Kicau burung prenjak meramaikan suasana hati
Terbang ke sana kemari mewarnai hari
Gemericik air pancuran terdengar begitu syahdu
Membuat penghuni jagat raya tersenyum lega
Menyambut indahnya pagi yang cerah

Kuncup muda daun mangga berebut muncul
Mawar merekah harum semerbak
Jeruk ranum bergelantung siap dipetik
Setitik embun menetes jatuh di peraduan
Menambah segar panorama alam












SEPERCIK ANGAN

Seandainya aku punya sepasang sayap
Menjadi bidadari yang cantik nan anggun
Akan kulepaskan semua beban yang bersemayam
Aku terbang bebas ke angkasa luas

Awan putih dengan lembut menyambutku
Senyum manis menghias langit biru
Angin berhembus sepoi-sepoi
Mengantarkan sayapku menuju tepi

Semua mahluk bumi akan iri melihatku
Melayang dan menukik sesuka hati
Mereka hanya bisa memandangku
Sedangkan aku bisa berbuat apa saja

Aku bisa keliling dunia
Menjelajah tujuh samudra
Menembus cakrawala
Kutundukkan tujuh keajaiban dunia

Tetapi kini aku hanyalah manusia biasa
Yang tidak akan pernah puas
Apapun yang telah kuperoleh
Hanya sekadar untuk kepuasan sesaat





ANGANKU

Ribuan waktu pernah kulalui disisi hatimu
Jutaan kisah sempat terukir
Di atas nama persembahan tulus
Dari istana hatimu
Kini, aku hanya bisa merajut kenagan
Dibalik keindahan khayalku

Adakah yang salah dalam kisah ini?
Mungkin aku memang belum sanggup
Mengartikan sucinya rasa yang kau tanam
Sampai aku kehilangan jejakmu
Seperti halnya dirimu yang belum juga
Mampu menyelami dalamnya cintaku
Sebagai persembahan untuk hatimu

Mungkin kita tak lagi bersanding,
Biarlah kenagan ini menjadi kenangan manis
Demi kelanjutan sisa hidupku

Dan . . . . . . . .
Jika aku masih boleh aku memohon
“Jangan pernah lupakan aku sebelum aku melupakanmu, dan jangan pernah lepaskan aku sebelum aku melepaskanmu”






CINTA

Cinta adalah persembahan hati
Cinta menghidupkan jiwa-jiwa yang dianggap
Orang telah mati

Cinta tak mengenal waktu
Cinta akan rela menunggu meski ternyata itu sia-sia

Karena cinta adalah do’a
Agar orang-orang
Yang diCINTAI bahagia



















GEJOLAK HATI

Maaf . . . . . . . . . . . .
Jika semua sikapku membuatmu bingung
Bukan maksudku ingin seperti itu
Sebenarnya aku juga bingung
Aku merasakan benci terhadapmu
Namun.
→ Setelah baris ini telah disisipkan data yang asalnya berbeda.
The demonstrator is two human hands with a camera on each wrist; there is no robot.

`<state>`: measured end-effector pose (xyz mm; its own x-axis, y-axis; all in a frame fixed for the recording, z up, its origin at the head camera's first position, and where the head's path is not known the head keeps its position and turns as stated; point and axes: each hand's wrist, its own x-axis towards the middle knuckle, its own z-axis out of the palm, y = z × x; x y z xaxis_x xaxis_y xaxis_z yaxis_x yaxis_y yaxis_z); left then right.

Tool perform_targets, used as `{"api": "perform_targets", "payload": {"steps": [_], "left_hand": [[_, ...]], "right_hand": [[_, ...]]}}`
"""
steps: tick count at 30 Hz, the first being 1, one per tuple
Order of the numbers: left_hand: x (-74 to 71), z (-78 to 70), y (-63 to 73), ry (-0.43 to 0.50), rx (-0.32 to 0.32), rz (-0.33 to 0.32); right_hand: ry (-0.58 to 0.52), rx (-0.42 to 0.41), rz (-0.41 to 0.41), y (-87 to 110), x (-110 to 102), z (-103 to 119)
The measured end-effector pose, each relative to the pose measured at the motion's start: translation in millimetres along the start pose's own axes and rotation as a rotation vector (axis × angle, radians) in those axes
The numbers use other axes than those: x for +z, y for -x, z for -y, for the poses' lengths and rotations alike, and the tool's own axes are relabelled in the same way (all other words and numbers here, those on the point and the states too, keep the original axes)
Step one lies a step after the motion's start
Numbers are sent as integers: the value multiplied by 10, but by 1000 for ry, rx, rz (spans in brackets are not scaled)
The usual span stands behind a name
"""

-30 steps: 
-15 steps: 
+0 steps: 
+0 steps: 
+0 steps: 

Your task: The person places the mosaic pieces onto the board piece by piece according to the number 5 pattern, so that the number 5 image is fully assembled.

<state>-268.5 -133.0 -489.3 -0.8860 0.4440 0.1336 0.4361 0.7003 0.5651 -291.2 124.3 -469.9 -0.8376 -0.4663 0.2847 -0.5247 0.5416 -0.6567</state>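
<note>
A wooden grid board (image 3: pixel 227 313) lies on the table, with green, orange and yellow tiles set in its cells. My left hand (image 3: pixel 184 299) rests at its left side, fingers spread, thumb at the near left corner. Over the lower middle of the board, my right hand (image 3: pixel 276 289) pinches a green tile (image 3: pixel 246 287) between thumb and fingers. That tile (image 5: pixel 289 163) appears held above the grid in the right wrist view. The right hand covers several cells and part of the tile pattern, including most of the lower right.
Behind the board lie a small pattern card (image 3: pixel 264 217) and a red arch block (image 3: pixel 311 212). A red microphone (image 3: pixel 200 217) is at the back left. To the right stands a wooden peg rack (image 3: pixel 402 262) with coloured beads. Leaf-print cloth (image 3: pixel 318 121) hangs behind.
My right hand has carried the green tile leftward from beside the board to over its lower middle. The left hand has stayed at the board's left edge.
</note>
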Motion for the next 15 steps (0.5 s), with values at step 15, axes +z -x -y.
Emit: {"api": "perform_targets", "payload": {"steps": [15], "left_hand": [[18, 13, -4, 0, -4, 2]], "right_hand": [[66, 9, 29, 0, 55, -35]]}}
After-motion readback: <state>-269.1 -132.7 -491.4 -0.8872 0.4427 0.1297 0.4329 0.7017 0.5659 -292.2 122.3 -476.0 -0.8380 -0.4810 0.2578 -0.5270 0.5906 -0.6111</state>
Selalu ada rindu yang terus mengahantam

Aku bilang tak ada apa-apa
Tetapi, di dada ini ingin sekali kuberteriak
Serasa hati ini terus saja bergejolak
Kenapa harus seperti ini, kenapa???
Di sini tidak ada yang salah dan benar

Meski selalu kucoba tuk lepaskanmu
Tetapi hatimu selalu kembali menarikku
Aku heran dengan semua itu
Sebelumnya aku pun belum pernah
Merasakan yang seperti ini
Apa arti dari semua ini?










                                                 MUTIARA KASIH

Seberkas titik cahaya kasih
Tak seperti awan kelabu
Tetesan air kehidupan
Mengalir lembut dalam kalbu

Mutiara kasih terpencar
Dari sudut kelopak mata memandang
Kuraih segalanya
Sampai tak ada bekas sisa




















KETIKA CINTA DATANG

Ketika senja dating menghadang
Dan matahari mulai tampak tenggelam
Aku masih saja memikirkanmu
Lintas pikiranku pun tertuju padamu

Tercipta satu tatapan aneh
Menjeratku diam dalam pelukan
Takkan hilang dimakan kegelisahan
Takkan lenyap ditelan lelah

Di sini bayangmu terus saja melanda
Masih kucoba ‘tuk menapaki
Ruang rindu yang hampa
Masih terpendam di dasar palung hati















GALAKSI UNNO

Tatkala dinginnya malam datang melanda
Suara jangkrik terdengar begitu syahdu
Lirih tak selirih hembusan nafasmu
Dekapanmu membuat jantungku berdetak

Kini hatiku terasa gundah
Menanti yang tak kunjung datang
Hari-hari semakin berlalu
Namun rasa rindu ini terus saja menggema

Di balik awan hitam pekat
Aku hanya ingin menatap wajah cerahmu
Meski bulan dan bintang berbisik
Galaksi Unno masih sempat tersenyum padaku















NGARAI RINDUMU

Sampai sekian detik bermunculan
Aku masih memilin angina yang tak beraturan
Ngarai rindu yang engkau tebarkan
Masih tetap tertutup kabut hitam

Sementara . . . . . .
Di sini kakiku tak berhenti gemetar
Menilas bekas jejakmu di sana
Tak ampun lagi kuberlari mengejar

Ingin kugapai ngarai rindumu
Namun, semua telah habis dimakan waktu
Apakah ini hanya baying-ayang semata?
Tetapi mengapa engkau tampak begitu nyata?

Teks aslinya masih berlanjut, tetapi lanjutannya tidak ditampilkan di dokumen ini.